Saint Hedde de Winchester († 705)

 

Saint Hedde de Winchester († 705)

 

 

Hædde ou Hæddi est un ecclésiastique anglo-saxon mort en 705 ou en 706.

Il est évêque de Winchester de 676 à sa mort.

Biographie

Hædde devient évêque de Winchester en 676.

Il est sacré à Londres par l'archevêque Théodore de Cantorbéry.

D'après Bède le Vénérable, il doit ce poste à sa vertu plutôt qu'à son érudition.

Néanmoins, on connaît de lui une épigramme en latin composée à l'occasion d'une consécration à saint Paul :

In honorem almissimi
ac doctoris dulcissimi
Sancti Pauli solenniter
ac vocati feliciter,
Hedde, pontifex petitus
ac cum amore accitus,
dedicavit deicola
atque clarus celicola.

La métrique de ce huitain est identique à celle d'un sizain adressé à Hædde par Théodore.

Ces poèmes en octosyllabes s'inspirent des hymnes en tétramètres iambiques de l'Antiquité, mais ils présentent également des innovations purement anglo-saxonnes, comme le recours à l'allitération et aux rimes riches de deux, voire trois syllabes. Cette métrique, dont on ne connaît pas d'exemple antérieur à Hædde et Théodore, est reprise ultérieurement par Aldhelm, Æthilwald ou encore Boniface.

Le roi Ine de Wessex cite Hædde parmi ses conseillers dans l'introduction de son code de lois, où les affaires religieuses tiennent une place non négligeable.

Hædde meurt en 705 ou en 706. Il est révéré comme un saint à Winchester et fêté le 7 juillet, anniversaire de son décès.

Bède rapporte un miracle associé à sa tombe : un mélange d'eau et de terre provenant de sa sépulture aurait suffi à guérir hommes et animaux malades.

Après sa mort, le diocèse des Saxons de l'Ouest est divisé : Daniel lui succède à Winchester, tandis qu'Aldhelm devient le premier évêque de Sherborne, avec autorité sur l'ouest du Wessex.

Source :

https://fr.wikipedia.org/wiki/H%C3%A6dde

 

Évêque des Saxons de l’Ouest, homme de sagesse remarquable, il transféra de Dorchester à Winchester le corps de saint Birin et y établit son siège épiscopal.

Il joua un grand rôle dans l'organisation politique, juridique et religieuse de son pays. 

"Saint Hedde est un évêque anglo-saxon,  commémoré dans la liturgie propre au diocèse de Birmingham.

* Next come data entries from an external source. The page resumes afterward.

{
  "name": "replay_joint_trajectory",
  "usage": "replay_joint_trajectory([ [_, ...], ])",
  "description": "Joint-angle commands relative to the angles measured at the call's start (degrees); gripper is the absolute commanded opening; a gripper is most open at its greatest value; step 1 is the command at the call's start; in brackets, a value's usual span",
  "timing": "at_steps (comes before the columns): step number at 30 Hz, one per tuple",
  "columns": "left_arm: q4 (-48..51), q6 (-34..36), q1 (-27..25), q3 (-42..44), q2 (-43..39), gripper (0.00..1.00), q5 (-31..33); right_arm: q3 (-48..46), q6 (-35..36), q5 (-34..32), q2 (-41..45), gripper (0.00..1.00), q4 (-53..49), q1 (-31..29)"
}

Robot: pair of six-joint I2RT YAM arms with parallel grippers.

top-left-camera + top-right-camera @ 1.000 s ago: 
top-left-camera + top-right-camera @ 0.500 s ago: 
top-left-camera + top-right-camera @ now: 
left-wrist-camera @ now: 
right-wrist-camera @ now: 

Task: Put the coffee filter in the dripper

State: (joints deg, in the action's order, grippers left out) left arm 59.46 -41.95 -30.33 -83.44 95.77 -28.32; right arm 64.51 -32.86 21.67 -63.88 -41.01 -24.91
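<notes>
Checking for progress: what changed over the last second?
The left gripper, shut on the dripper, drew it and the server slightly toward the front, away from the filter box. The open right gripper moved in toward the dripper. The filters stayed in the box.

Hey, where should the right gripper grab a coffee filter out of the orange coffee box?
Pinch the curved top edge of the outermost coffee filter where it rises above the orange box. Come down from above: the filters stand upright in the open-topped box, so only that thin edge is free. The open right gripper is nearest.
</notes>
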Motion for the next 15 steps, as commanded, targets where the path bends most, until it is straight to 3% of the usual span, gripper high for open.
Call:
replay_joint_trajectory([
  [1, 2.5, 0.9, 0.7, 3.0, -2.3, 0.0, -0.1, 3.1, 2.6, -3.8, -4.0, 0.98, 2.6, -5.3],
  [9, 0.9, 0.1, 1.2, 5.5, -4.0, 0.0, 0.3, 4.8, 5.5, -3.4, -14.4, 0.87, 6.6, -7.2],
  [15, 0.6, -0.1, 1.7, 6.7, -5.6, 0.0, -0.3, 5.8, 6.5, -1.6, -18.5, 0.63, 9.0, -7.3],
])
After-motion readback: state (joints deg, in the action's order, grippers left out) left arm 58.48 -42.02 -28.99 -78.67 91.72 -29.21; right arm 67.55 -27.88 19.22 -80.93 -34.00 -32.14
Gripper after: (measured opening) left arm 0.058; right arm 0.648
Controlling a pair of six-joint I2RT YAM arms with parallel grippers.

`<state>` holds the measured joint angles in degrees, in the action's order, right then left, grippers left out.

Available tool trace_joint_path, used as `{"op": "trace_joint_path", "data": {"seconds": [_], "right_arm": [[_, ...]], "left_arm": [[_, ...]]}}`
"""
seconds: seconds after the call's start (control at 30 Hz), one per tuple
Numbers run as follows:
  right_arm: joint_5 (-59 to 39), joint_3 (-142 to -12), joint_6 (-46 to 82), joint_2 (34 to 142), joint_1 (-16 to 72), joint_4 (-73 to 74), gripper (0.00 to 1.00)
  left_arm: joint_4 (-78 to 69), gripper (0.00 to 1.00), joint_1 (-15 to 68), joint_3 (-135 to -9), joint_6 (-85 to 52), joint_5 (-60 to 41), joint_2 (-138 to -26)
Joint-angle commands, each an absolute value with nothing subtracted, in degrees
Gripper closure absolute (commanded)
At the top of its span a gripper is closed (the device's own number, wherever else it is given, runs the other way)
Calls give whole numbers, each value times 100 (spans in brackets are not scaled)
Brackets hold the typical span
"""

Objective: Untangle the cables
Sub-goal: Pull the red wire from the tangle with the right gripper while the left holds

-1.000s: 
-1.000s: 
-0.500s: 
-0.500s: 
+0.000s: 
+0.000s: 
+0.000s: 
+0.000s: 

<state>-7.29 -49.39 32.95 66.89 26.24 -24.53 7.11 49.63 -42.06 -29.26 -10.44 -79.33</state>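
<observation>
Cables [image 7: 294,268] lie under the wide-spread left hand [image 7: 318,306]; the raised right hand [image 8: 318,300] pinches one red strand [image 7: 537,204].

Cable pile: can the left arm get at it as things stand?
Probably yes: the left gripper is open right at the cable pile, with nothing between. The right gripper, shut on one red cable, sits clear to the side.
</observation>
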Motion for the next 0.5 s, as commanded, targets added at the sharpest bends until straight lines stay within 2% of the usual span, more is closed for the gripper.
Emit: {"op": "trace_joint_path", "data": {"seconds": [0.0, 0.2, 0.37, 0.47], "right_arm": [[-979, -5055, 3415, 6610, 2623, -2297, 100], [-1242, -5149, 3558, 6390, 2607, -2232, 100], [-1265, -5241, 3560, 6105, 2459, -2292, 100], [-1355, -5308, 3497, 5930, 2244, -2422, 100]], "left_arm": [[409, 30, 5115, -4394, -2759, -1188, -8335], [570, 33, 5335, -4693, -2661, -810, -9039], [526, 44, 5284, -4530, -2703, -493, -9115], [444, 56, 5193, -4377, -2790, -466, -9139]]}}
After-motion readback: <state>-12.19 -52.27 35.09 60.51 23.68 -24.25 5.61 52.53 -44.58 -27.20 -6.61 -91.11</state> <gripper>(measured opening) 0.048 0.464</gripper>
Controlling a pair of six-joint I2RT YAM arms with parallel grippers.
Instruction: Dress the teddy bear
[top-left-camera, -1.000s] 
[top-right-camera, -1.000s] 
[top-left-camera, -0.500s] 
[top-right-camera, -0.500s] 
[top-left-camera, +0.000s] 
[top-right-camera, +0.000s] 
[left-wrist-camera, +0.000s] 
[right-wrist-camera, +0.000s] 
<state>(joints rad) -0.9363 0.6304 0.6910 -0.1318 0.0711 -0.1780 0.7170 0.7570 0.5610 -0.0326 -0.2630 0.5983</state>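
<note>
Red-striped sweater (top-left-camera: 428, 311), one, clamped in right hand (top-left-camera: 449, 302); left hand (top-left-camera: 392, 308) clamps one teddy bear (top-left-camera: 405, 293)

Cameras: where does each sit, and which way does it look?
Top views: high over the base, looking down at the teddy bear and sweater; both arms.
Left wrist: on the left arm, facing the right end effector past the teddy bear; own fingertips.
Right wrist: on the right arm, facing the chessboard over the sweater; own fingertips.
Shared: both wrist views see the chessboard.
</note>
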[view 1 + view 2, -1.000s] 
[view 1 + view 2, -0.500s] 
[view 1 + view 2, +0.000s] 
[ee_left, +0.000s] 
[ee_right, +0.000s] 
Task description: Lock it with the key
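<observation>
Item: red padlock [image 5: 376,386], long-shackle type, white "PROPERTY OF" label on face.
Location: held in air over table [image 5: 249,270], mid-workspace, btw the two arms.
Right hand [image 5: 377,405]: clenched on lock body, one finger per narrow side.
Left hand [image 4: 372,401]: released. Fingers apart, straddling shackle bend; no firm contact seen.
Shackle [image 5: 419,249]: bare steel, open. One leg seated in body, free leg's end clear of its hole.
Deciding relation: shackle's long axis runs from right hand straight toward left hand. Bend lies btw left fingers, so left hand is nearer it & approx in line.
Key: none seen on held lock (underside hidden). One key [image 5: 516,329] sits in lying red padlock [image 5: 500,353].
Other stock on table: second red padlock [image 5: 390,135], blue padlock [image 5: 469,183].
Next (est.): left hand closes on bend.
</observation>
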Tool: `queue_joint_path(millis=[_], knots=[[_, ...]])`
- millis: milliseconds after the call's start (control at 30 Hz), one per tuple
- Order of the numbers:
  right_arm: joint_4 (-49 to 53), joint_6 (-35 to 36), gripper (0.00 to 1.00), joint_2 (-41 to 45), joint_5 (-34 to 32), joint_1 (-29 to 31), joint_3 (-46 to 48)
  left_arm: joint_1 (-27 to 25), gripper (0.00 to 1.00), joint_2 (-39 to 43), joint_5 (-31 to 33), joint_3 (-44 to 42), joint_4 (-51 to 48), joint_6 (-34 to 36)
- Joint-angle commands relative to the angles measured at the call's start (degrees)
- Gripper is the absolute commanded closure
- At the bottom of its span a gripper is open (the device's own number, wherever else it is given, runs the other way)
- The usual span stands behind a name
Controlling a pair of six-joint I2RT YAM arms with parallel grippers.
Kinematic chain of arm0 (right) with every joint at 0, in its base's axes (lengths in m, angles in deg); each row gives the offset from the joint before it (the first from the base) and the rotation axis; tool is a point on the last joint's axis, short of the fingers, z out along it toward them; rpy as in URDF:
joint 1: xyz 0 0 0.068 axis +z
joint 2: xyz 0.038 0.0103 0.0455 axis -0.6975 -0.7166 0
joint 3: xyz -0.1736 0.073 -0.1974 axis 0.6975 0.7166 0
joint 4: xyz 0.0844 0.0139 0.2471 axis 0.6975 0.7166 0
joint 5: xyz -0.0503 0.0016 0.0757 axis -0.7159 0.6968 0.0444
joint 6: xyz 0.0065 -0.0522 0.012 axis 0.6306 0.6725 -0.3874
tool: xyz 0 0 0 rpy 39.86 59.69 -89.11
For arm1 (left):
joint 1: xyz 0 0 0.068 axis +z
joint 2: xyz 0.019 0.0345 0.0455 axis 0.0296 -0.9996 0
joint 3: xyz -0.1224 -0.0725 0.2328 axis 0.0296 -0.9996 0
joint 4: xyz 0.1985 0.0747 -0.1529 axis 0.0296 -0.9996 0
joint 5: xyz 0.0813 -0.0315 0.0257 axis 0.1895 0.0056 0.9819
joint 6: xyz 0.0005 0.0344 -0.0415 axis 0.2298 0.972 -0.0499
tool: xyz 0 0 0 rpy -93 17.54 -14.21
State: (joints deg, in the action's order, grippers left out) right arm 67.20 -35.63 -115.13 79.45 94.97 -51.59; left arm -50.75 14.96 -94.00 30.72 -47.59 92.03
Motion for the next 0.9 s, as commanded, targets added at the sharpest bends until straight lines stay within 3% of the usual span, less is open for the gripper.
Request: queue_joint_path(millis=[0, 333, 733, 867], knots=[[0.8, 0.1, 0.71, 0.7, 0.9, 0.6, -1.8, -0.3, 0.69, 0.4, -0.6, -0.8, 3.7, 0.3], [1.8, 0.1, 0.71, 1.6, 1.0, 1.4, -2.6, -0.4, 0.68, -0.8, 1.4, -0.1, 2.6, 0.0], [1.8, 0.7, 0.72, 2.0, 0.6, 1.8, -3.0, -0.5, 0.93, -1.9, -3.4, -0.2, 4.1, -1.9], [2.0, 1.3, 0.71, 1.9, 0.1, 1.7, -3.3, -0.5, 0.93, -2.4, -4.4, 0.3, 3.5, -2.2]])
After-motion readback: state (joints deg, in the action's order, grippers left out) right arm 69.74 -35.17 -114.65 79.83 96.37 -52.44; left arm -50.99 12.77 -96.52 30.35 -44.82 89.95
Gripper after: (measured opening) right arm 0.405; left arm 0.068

Les renseignements qui concernent saint Hedde sont tirés pour la plupart de l'histoire du peuple anglais de saint Bède

Dans la chronique de l'année 676, saint Bède évoque saint Hedde.

Il a été moine, avant d'être sacré évêque des saxons occidentaux par saint Théodore dans la cité de Londres.

Saint Hedde avait fixé son siège épiscopal à Dorchester, mais plus tard il a obtenu du pape la permission de le transférer dans une ville plus importante, Winchester, la capitale du Sussex. 

 Il était un homme bon et juste, d'une très grande éloquence, qui remplit ses devoirs d'évêque guidé par un amour inné de la bonté, plutôt que par la science apprise dans les livres.

L'évêque Plecthelm, qui fut longtemps moine en même temps qu’Aldhelm, le successeur de saint Hedde, a relaté les nombreux miracles de guérison que saint Hedde accomplit à l'endroit où il mourut.

L'évêque Plecthelm raconte que les habitants de la province avaient l'habitude de prendre de la terre à cet endroit pour la mélanger à de l'eau pour les malades.

Beaucoup de malades, et même des animaux, qui buvaient ou étaient aspergés de ce mélange retrouvaient la santé, aussi s'était-t-il formé un puits très profond à la suite de l'enlèvement continuel de cette terre bénite.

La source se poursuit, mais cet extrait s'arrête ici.